Via della Seta, Grande Gatsby e Art Deco’: questi gli ingredienti della grande bellezza catanese

Maschere, Moda e Grande Gatsby : questo ed altro lo sfondo spettacolare fatto di vestiti colorati e striscianti di modelle dalle gambe chilometriche che esibivano gli splendidi abiti firmati da Francesca Paternò

 

Maschere, Moda e Grande Gatsby : questo ed altro lo sfondo spettacolare fatto di vestiti colorati e striscianti di modelle dalle gambe chilometriche che esibivano gli splendidi abiti firmati da Francesca Paternò. Ma non era solo per mannequins la passerella del Palazzo Lené – storico edificio in stile Belle Epoque: a Carnevale tutti hanno il diritto e il piacere- perché no? – di agghindarsi e mettersi in mostra per godere la notte, anche se è solo per qualche ora, anche se è solo per una serata in allegria. Una maschera misteriosa, che vuola ‘far finta’ di dimenticasi della crisi e volteggia leggera tra le sale della sede della Società Elettrica.
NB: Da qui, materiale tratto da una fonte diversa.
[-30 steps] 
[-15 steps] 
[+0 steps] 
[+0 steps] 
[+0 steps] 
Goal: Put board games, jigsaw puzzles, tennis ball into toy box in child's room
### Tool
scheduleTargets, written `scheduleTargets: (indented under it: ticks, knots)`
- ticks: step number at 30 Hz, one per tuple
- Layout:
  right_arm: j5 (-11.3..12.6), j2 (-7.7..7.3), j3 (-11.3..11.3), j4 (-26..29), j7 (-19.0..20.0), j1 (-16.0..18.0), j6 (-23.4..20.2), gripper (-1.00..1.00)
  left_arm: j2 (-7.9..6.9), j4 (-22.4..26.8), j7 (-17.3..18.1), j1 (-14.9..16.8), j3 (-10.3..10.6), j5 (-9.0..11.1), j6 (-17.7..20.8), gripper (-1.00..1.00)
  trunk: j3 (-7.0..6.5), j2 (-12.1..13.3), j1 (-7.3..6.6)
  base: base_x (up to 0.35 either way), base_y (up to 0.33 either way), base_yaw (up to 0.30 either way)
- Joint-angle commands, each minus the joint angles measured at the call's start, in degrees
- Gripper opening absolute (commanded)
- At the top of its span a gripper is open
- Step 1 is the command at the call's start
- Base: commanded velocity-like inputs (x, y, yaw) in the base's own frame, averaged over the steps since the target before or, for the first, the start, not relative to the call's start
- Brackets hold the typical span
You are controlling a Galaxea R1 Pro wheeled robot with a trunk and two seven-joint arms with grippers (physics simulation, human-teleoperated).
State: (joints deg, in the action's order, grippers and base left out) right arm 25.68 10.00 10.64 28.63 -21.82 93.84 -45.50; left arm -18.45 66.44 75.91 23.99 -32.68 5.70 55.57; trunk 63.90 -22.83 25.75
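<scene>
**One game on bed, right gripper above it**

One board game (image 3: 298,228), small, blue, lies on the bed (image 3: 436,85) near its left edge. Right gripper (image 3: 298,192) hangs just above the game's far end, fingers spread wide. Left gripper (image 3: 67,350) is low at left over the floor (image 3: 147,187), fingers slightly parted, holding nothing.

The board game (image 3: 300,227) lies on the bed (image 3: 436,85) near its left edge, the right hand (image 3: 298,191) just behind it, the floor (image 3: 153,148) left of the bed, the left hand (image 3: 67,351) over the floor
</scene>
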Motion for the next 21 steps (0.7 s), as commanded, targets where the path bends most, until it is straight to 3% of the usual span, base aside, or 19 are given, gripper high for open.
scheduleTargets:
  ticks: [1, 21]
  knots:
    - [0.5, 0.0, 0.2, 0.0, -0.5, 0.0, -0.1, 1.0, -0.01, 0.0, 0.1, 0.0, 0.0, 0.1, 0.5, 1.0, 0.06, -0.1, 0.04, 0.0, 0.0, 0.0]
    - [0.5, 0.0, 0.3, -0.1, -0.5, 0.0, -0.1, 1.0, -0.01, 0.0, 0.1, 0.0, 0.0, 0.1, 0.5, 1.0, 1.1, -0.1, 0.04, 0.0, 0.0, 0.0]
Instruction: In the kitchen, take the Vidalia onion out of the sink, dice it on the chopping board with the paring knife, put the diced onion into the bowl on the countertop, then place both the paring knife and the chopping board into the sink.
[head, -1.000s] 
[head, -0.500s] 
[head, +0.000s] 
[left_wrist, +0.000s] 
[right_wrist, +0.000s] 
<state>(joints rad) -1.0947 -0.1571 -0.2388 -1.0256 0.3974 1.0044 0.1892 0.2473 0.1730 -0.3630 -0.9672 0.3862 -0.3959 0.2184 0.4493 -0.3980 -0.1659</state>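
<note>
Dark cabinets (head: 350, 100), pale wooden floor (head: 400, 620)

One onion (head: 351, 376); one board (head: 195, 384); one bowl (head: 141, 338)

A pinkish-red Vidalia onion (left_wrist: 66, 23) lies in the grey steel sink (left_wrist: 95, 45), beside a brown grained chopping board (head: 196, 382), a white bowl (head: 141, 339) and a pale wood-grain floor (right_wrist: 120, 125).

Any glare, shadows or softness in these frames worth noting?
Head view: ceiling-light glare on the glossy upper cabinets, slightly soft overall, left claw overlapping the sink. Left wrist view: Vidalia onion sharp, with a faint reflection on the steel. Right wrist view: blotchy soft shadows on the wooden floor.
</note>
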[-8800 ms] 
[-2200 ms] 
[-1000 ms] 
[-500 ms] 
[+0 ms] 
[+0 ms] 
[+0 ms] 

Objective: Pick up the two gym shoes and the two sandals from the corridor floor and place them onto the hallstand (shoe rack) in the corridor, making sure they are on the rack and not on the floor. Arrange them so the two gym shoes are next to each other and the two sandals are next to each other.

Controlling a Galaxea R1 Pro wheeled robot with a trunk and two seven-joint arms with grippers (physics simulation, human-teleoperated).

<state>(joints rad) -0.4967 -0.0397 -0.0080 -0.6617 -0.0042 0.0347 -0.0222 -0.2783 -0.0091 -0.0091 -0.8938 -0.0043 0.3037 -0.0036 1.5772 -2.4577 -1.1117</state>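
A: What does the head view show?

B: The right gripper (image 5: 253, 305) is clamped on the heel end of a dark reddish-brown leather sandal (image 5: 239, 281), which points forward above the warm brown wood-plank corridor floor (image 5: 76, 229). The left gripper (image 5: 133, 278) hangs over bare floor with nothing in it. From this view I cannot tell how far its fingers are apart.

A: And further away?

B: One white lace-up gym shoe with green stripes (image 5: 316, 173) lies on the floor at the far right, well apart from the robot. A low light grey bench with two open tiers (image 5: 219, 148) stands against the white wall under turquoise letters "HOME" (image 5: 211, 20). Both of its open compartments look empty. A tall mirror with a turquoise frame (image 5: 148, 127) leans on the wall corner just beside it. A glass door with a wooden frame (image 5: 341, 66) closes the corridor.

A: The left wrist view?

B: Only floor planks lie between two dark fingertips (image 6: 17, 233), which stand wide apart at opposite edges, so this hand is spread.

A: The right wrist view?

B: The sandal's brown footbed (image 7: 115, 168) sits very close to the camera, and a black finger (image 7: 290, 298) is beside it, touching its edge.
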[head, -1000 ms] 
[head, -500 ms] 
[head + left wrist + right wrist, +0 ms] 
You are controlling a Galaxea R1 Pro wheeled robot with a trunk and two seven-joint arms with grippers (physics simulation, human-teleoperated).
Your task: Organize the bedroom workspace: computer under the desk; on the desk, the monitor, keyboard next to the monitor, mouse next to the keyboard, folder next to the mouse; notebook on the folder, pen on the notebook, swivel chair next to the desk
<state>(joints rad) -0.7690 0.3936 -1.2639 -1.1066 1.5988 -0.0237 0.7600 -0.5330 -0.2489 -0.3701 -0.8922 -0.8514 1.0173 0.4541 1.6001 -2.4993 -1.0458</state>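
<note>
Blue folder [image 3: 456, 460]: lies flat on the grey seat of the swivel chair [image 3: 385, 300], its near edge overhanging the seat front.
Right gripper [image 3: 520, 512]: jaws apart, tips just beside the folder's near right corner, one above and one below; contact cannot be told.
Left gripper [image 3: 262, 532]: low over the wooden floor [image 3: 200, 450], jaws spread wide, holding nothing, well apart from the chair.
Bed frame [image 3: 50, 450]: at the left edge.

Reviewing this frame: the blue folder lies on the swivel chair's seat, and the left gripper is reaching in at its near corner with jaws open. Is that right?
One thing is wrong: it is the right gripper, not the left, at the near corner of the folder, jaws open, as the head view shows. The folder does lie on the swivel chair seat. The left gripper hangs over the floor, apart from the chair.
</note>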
‘The Red Carpet Party’, l’evento organizzato dalla bravissima Gianna Azzaro -patron di G.A.R Eventi ed ideatrice del Premio Bellini G.A.R– ha visto protagonista la stilista ed il suo atélier, ‘La Via della Seta’, luogo in cui questa nostra stilista siciliana di cui andiamo fieri, plasma la sua creatività creando abiti armoniosi: merletti, ricami e gioielli, ma non solo. Seta e classe hanno accompagnato le sue giovanissime ‘top model’.

Tra i presenti, molti soci dei prestigiosi club service, Lions, Kiwanis, Soroptimist e Inner Wheel.

Maschere originali, come quella di Rossella Condorelli che è rimasta in tema vestendosi da Oscar, la tanto anelata statuetta: di buon auspicio e galeotta, come abbiamo visto, dato che a distanza di poche ore è stato proclamato vincitore Sorrentino con la sua ‘ La Grande bellezza’ quale miglior film straniero a Los Angeles.

Premiati Francesco ed Emma Calabrese di Martino – frac, cilindro e bastone per lui, piume rosse passionali per lei – e il Rotariano Maurizio Pettinato, che ha impersonificato esattamente l’aplomb di Napoleone Bonaparte.

E a noi, va bene così, in fondo la nostra Catania è un po’ la nostra ‘piccola’ bellezza, capace di sedurci la notte e farci sognare un ballo in maschera degli anni che furono, gli ‘anni ruggenti’ della città.